I woke instead at 4:30, and was on the trail by 5:30. I stopped by the Crabtree ranger station just as the sun was rising and stashed most of my gear in a bear box. I set off carrying only my lunch, my med kit, a water bottle and rain gear. It was a huge relief to my aching shoulders, which were still suffering from the bite of my overburdened pack straps.
The sky was blue as I made my way up through the valley that leads to the base of Whitney, but the surrounding mountain range still blocked any direct sunlight. I was passing Timberline Lake when the first rays hit the peaks of the range. The light reflected off the lake’s perfectly-still waters, which were partially shrouded in mist. I couldn’t recall ever seeing anything so beautiful, on the trail or elsewhere. It felt like this was the reward for everything I’d been through in over 1500 miles of hiking. The diagnosis, the two hospitalisations, the endless pain and sweat. This is what it was all for. Tears welled in my eyes as I climbed.
The sun appeared over the range as I reached the start of the grueling section of the ascent. The long, gradual climb was replaced with a series of steep switchbacks winding their way up the mountain.
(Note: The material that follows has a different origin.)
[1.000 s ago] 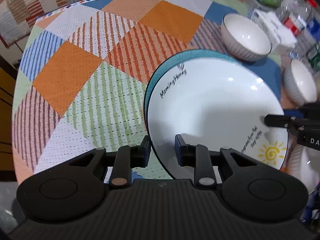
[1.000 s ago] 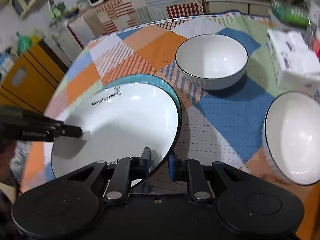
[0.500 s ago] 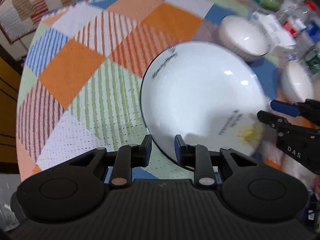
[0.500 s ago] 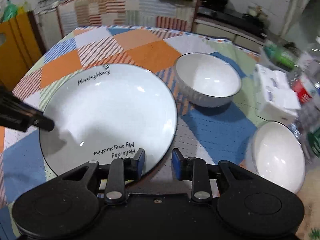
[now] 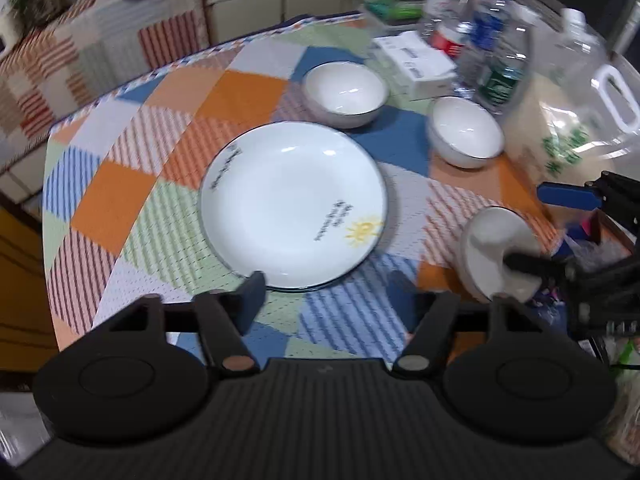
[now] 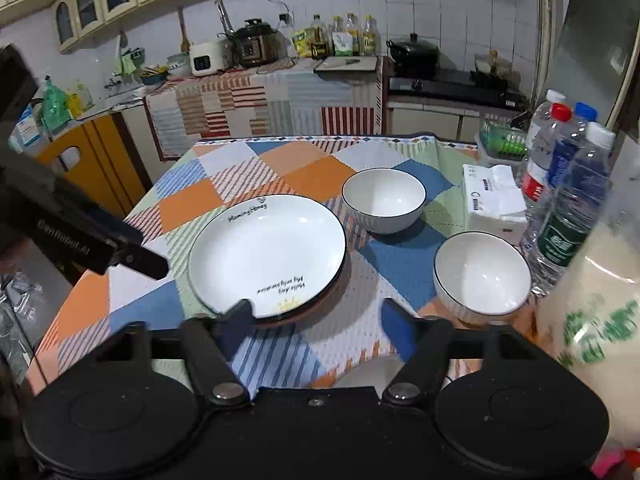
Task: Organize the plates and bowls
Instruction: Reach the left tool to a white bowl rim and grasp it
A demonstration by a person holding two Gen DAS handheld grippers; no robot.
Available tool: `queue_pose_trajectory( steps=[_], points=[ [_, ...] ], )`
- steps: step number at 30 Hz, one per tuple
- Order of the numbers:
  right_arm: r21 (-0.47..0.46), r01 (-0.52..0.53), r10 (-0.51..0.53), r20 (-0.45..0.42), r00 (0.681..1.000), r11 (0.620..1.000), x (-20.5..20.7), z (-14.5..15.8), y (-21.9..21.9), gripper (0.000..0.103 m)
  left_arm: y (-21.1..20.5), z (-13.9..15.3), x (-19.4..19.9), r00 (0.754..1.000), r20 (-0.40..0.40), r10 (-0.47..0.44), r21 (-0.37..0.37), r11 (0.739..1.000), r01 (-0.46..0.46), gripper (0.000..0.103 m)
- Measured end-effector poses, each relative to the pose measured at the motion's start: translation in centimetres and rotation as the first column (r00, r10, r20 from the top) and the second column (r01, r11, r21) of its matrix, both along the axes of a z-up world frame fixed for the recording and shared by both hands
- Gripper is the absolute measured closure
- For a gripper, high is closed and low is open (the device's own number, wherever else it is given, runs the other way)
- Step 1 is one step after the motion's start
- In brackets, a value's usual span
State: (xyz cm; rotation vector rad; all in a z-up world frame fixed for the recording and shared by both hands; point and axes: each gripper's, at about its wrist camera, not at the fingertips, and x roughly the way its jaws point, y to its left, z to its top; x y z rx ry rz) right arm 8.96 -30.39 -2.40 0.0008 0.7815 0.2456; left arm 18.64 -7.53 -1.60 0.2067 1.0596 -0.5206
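- Now that the white plate is sitting stacked on another plate whose darker rim is peeking out underneath, we're judging the plate part of this mostly sorted and the bowls still waiting.
- We're holding the left gripper with its jaws spread wide; they've just been opening and nothing is between them, with the plate stack just beyond the tips.
- Same story for the right gripper: jaws have just been opening, standing apart, empty, near edge of the stack just in front of them.
- We're seeing three bowls: the far bowl behind the stack, the right bowl near the water bottles and tissue pack, and a near bowl at the near right table edge, close to the right gripper's finger in the left view.
- We're guessing these are glazed ceramic: stiff, fairly heavy, slick and chippy, so no clanking them together.
- We're thinking the rim is the spot to pinch, one finger inside and one outside the wall, then nesting each gently.
- We're also watching those bottles, since they're crowding the right bowl.
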Motion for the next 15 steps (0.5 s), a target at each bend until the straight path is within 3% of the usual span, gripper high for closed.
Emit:
queue_pose_trajectory(
  steps=[1,2,4,8,15],
  points=[
    [-0.004,-0.004,0.004,0.006,1.0,1.0,-0.8,-0.1,-0.1,0.004,-0.4,0.2,-0.4,1.0,0.003,-0.009,0.0,1.0,0.009,0.021],
    [-0.007,-0.002,0.003,0.017,1.0,1.0,-1.5,-0.2,-0.1,0.002,-0.9,0.3,-1.0,1.0,0.008,-0.025,0.002,1.0,0.025,0.019],
    [-0.022,0.004,-0.004,0.03,1.0,1.0,-2.8,-0.6,-0.1,0.002,-2.0,0.5,-1.9,0.999,0.015,-0.051,0.023,0.998,0.05,0.011],
    [-0.089,0.002,-0.003,-0.005,1.0,0.996,-4.4,-2.4,-0.1,0.002,-4.5,0.0,-3.4,0.996,0.029,-0.089,0.099,0.991,0.086,0.01],
    [-0.195,0.022,-0.032,-0.052,0.998,0.981,-6.1,-6.7,-1.0,0.002,-7.6,-2.9,-4.7,0.991,-0.022,-0.133,0.056,0.989,0.134,0.01]
  ],
)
Slowly I worked my way up from 12,000 feet to 12,500, then 13,000, then 13,500. I could feel the air getting thinner, and I had to stop for breaks more regularly as I climbed higher. The last climb from 13,500 feet to the summit at 14,505 is made along the length of a cresting ridge. I passed a gap in the trailside cliff face about half a mile from the summit, and was confronted with a dizzying view of the valley miles below me.
I negotiated a steep snowy patch just short of the summit and then, all of a sudden, I was there. I passed the stone Smithsonian Shelter and reached the peak – the highest point in the mainland United States. The Sierra Nevada range was spread out before me in one direction, the Owens Valley in the other. I was looking down at the summits of some of the highest mountains in North America. I saw Crabtree Meadows, thousands of feet below. For the first time in a long time I allowed myself to feel proud.
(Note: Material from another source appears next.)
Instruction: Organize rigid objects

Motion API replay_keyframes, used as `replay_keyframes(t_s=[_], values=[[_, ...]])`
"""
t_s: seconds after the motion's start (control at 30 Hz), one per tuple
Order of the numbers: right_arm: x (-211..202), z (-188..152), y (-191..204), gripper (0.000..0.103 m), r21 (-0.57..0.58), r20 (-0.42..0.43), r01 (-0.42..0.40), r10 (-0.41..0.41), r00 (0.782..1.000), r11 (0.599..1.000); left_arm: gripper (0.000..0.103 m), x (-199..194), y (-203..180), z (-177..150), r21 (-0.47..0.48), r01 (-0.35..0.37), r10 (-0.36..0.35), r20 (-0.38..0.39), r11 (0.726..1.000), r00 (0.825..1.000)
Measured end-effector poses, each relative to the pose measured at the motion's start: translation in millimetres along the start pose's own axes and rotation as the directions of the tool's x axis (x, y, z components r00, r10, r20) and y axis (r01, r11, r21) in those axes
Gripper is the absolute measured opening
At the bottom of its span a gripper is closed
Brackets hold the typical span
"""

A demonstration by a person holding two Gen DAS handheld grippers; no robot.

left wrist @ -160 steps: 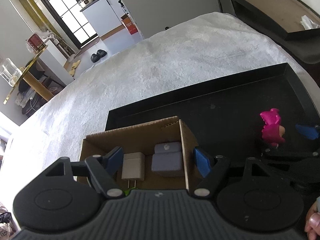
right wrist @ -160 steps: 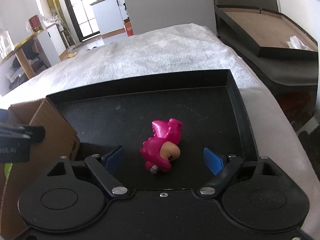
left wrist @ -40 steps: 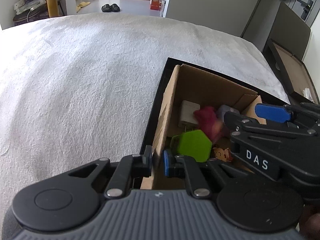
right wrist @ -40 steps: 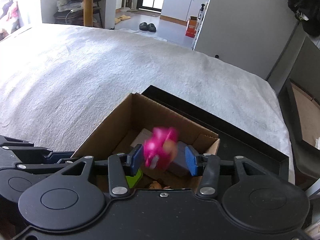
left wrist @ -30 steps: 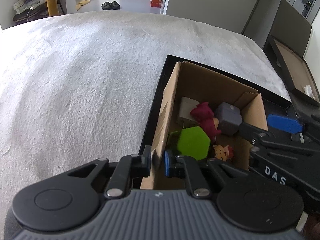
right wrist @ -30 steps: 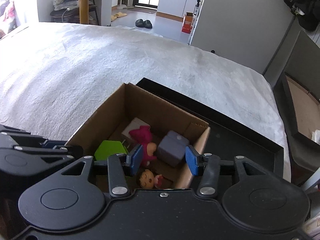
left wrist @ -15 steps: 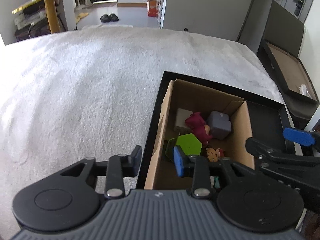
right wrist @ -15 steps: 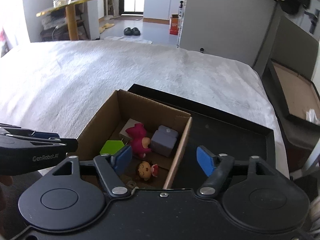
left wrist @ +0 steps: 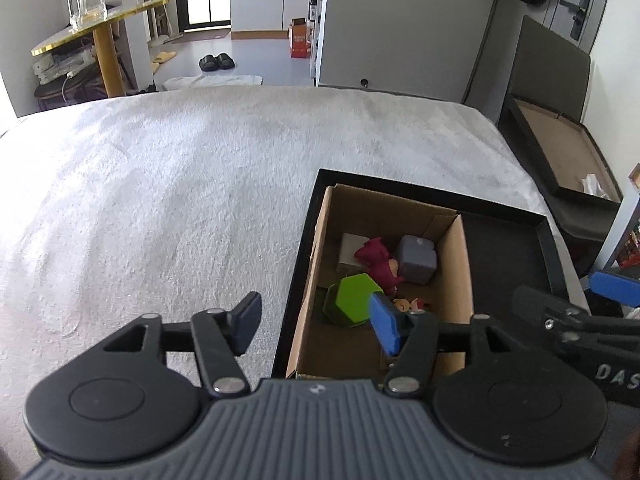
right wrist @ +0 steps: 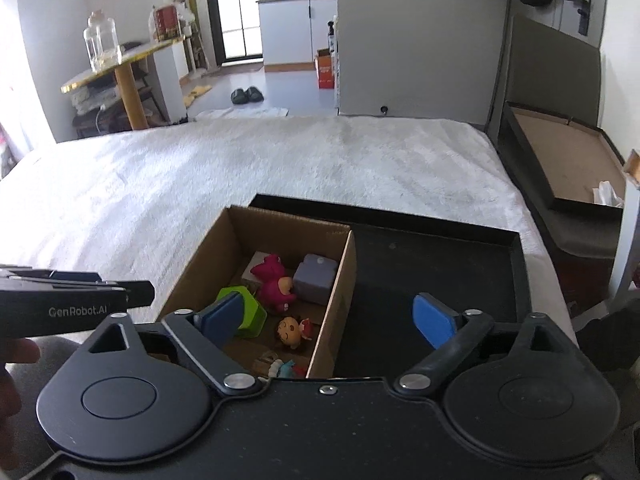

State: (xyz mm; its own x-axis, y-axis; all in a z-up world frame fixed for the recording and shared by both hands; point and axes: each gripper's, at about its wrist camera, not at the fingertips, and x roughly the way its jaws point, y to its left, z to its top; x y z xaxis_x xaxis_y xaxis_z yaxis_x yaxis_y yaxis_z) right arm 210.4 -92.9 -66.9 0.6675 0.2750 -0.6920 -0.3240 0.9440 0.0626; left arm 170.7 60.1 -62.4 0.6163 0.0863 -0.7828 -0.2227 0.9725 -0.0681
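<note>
A cardboard box (right wrist: 276, 220) stands in the left part of a black tray (right wrist: 440, 264). In it lie a pink toy (right wrist: 274, 282), a green hexagon block (right wrist: 252, 314), a grey-purple cube (right wrist: 314, 278), a white charger (left wrist: 348, 252) and a small doll (right wrist: 292, 330). My right gripper (right wrist: 328, 318) hangs above the box's right wall, its jaws opening wide with nothing between them. My left gripper (left wrist: 316, 324) hovers above the box's left wall, jaws opening, pads clear of the cardboard.
The tray rests on a wide white fuzzy cover (left wrist: 180, 200). A second black tray with a brown bottom (left wrist: 560, 148) sits off the right edge. A gold-topped table with glass jars (right wrist: 116, 60) stands far left. A hand (right wrist: 16, 360) shows at the lower left.
The pink toy left my right gripper and now lies in the box. The left gripper let go of the box's left wall. Both grippers rose, drew back and spread their jaws.
</note>
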Motion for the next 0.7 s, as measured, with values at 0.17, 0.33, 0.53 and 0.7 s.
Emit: replay_keyframes(t_s=[0.17, 0.33, 0.53, 0.7], values=[[-16, -1, -4, 0.103, 0.028, 0.020, 0.007, -0.008, 1.000, 1.000, 0.066, -18, 0, -4, 0.017, -0.008, 0.008, 0.022, 1.000, 1.000], [-28, -4, -9, 0.103, 0.068, 0.014, -0.007, 0.006, 1.000, 0.998, 0.069, -32, 0, -6, 0.026, -0.002, 0.001, 0.041, 1.000, 0.999], [-48, -6, -10, 0.103, 0.095, 0.036, -0.026, 0.023, 0.999, 0.995, 0.077, -50, -1, -13, 0.050, -0.006, 0.003, 0.062, 0.999, 0.998], [-60, -7, -10, 0.103, 0.121, 0.038, -0.040, 0.036, 0.999, 0.992, 0.078, -64, 0, -17, 0.062, 0.001, -0.006, 0.074, 0.998, 0.997]])
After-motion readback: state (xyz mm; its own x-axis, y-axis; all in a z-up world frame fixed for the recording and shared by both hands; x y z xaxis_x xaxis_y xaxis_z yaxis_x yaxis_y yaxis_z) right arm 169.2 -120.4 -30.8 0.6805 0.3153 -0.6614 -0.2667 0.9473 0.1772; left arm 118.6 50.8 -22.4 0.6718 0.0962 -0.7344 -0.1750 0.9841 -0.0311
It was a beautiful day, so I lingered on the summit for over an hour. Clouds began to form on the horizon as I began my descent. By the time I stepped off the last switchback, dark storm clouds were rumbling overhead. I was grateful I hadn’t started any later. Freezing rain began to pelt me as I reached Guitar Lake. 20 minutes later it was replaced by marble-sized pellets of hail. I spent the last mile back to Crabtree dashing from tree to tree.
I’d planned to repack my backpack and make it another eight miles or so down the trail that afternoon, but my feet were aching and I just didn’t feel like wandering out into the storm. I retrieved my stuff from the bear box and set up camp next to a group of JMT hikers. I watched some Netflix on my phone, grateful for my first early finish in a while.
Charlton Lake (my mile 1296, trail mile 1925) to Santiam Pass (my mile 1465, trail mile 2000)
“The trail provides” is one of the many sayings often uttered by PCT thru-hikers. Nowhere has that been truer for me than in Oregon, which I pieced together in sections after getting forced off trail by an Afib episode at Charlton Lake. Exiting from a dirt road with no transport connections in the middle of nowhere created a huge logistical headache, but I managed to overcome it – with a lot of help.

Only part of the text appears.